* _EXERCISE_
Copy out the material in full. Leave every line as it is.

* _INFORMATION SHOWN_
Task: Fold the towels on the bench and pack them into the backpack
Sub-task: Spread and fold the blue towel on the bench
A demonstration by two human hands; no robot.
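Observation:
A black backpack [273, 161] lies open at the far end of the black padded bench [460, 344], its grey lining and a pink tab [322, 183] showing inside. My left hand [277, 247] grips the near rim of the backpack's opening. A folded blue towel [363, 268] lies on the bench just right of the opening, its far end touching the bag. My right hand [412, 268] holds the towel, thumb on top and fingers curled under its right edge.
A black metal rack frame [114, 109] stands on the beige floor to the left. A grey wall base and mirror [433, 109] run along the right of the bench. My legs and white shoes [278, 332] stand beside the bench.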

* _OUTPUT BELOW_
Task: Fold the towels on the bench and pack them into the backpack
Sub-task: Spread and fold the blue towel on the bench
A demonstration by two human hands; no robot.
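Observation:
A black backpack [273, 161] lies open at the far end of the black padded bench [460, 344], its grey lining and a pink tab [322, 183] showing inside. My left hand [277, 247] grips the near rim of the backpack's opening. A folded blue towel [363, 268] lies on the bench just right of the opening, its far end touching the bag. My right hand [412, 268] holds the towel, thumb on top and fingers curled under its right edge.
A black metal rack frame [114, 109] stands on the beige floor to the left. A grey wall base and mirror [433, 109] run along the right of the bench. My legs and white shoes [278, 332] stand beside the bench.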

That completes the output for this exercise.